Fugas - Vinhos

DR

As surpresas do Altano

Por Manuel Carvalho

Uma prova com Altano de 2004 e 2005 comprova a tese: este vinho produzido pela Symington na Quinta do Ataíde nem sempre tem o crédito que merece.

Quem por acaso tiver na garrafeira alguns exemplares dos vinhos Altano das colheitas de 2004 ou de 2005 pode dar-se por feliz. Muito provavelmente, quando esses vinhos foram adquiridos ninguém os olhava pelo seu potencial futuro. Eram (e são) vinhos razoavelmente baratos, destinados ao consumo imediato no dia-a-dia e estavam longe de poder ostentar uma marca ou um conceito que os recomendasse para outra coisa que não uma vida efémera.

Certo é que quem hoje provar os Altano desse tempo vai ter uma boa surpresa. Os vinhos, principalmente o de 2004, evoluíram muito bem e apresentam-se hoje com uma intensidade e uma complexidade admiráveis. 

Nas histórias do vinho há muitos casos assim, casos de vinhos que nascem como patinhos feios e demoram anos a ser percebidos pelo seu real valor. A verdade é que os Altano nunca foram capazes de se bater de igual para igual com muitas das ofertas das suas gamas de preços. Talvez por causa da sua marca. Talvez por um problema de comunicação. Talvez por fazer parte da gama mais baixa do portefólio da Symington Family Estates.

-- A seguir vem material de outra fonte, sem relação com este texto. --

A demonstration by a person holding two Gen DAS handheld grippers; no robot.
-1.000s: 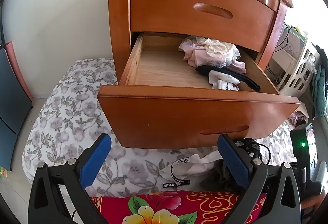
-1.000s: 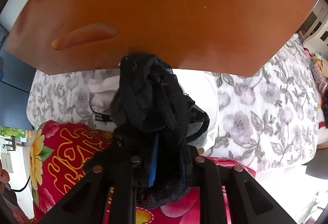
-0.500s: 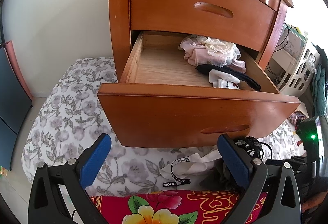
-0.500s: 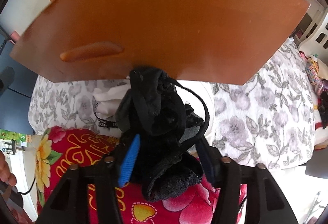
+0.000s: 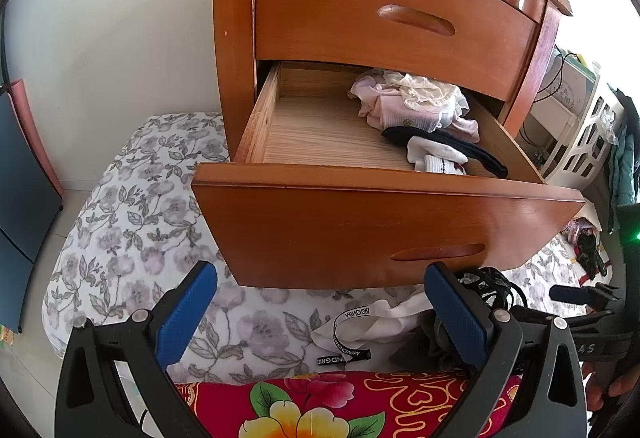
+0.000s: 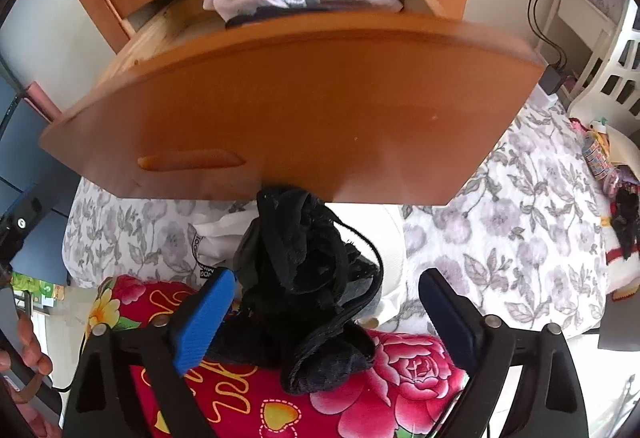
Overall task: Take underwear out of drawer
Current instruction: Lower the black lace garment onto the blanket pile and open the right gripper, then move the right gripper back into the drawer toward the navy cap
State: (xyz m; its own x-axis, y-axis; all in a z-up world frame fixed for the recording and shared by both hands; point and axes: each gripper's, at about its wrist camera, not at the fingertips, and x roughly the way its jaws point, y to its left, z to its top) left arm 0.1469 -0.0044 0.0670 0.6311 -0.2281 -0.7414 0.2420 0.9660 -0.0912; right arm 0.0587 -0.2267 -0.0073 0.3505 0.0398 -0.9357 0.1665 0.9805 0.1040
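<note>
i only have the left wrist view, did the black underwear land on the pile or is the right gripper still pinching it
Observer: It has landed. The black underwear lies heaped below the drawer front, partly on the red blanket.
Operator: so the grip is off
Observer: Yes. The right gripper is opening, and its blue pads stand clear of the cloth on both sides.
Operator: anything under it
Observer: A white garment shows beneath its left edge.
</note>
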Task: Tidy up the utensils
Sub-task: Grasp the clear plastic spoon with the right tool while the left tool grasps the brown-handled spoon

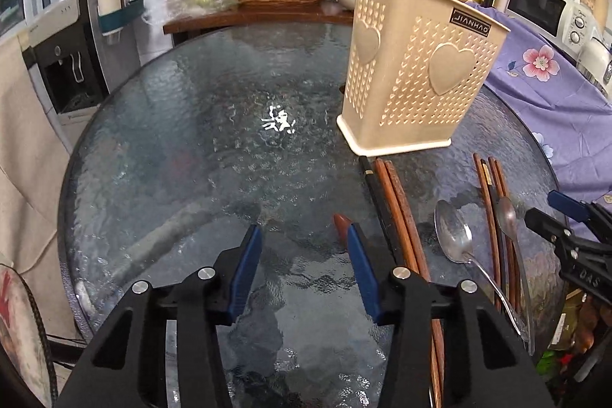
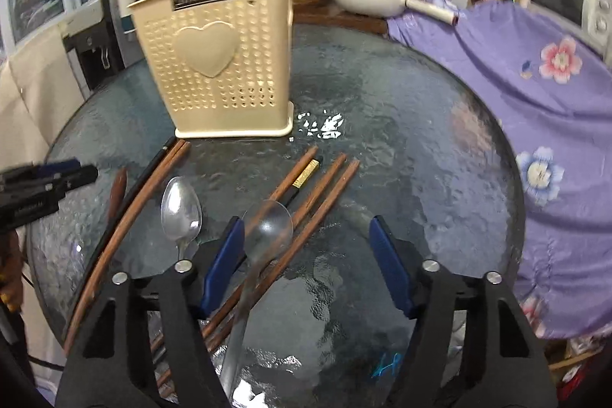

Estar no último lugar de um ranking de qualidade, porém, pode não significar uma qualidade duvidosa. Tudo depende da relação que se fizer entre as três gamas de vinhos DOC Douro assinados pelo grupo da família Symington. Claro que o Chriseya é um vinho superlativo, é evidente que os Quinta do Vesúvio, principalmente os que estão no mercado da vindima de 2011, são tintos com uma classe superior. Mas também é evidente que os Altano são vinhos que, noutros portefólios, estavam condenados a ter outro brilho. 

A sua história começou em 2000, quando os Symington tomaram posse da Quinta do Ataíde, na sequência da compra da Cockburn’s. Para a equipa de enologia da casa, os 86 hectares de vinhedos desta propriedade situada no vale da Vilariça, Douro Superior, tornaram-se um campo de experiência que sustentaria o projecto dos DOC Douro. A vinha de Ataíde tinha sido uma criação de Miguel Corte Real que, numa opção premonitória, plantou milhares de pés de Touriga Nacional nos finais dos anos de 1970. Hoje esta casta representa 26,5% total da vinha da quinta, toda ela gerida de acordo com os métodos de produção integrada.

Os primeiros Altano foram vinificados principalmente à base de Touriga Franca (75% do lote), com a Touriga Nacional a servir de acompanhante. Só depois de 2009, quando o Altano Reserva passa a assumir a designação da Quinta do Ataíde, é que esta trajectória se inflecte e a Touriga Nacional passa a compor o lote na íntegra. De comum aos vinhos destas duas gerações permanece a aposta em barricas de carvalho americano. “Fomos aprendendo ao longo dos anos até chegarmos aqui”, diz Charles Symington que, em conjunto com Pedro Correia, assina a enologia do Altano.

Os vinhos da primeira geração apresentam-se hoje com uma personalidade muito marcada, não só pelo tempo como pelo balanço entre as duas castas. O 2004 é disso um bom exemplo. Um portento, com taninos ainda vigorosos, vagamente secos, que se balançam com aromas vivos, com notas balsâmicas de cedro. O 2005 é mais exótico, com sensações de iodo, e mais sedoso, embora menos complexo. E o 2008 (no qual a Touriga Nacional representa já 40%) apresenta um aroma muito fino, com enorme frescura e profundidade. Face a estes atributos, as recentes edições do Altano Reserva Quinta do Ataíde podem ser um pouco mais unidimensionais, mas não se espere encontrar na sua prova apenas aquela faceta redonda e perfumada da Touriga Nacional. O Quinta do Ataíde de 2011, que está a chegar ao mercado, é, pelo contrário, um vinho com aromas muito diversos (bagos vermelhos, balsâmicos, com especiaria), taninos evoluídos, com uma notável frescura e firmeza no final. Um belo tinto a um preço (8,90 euros) muito interessante.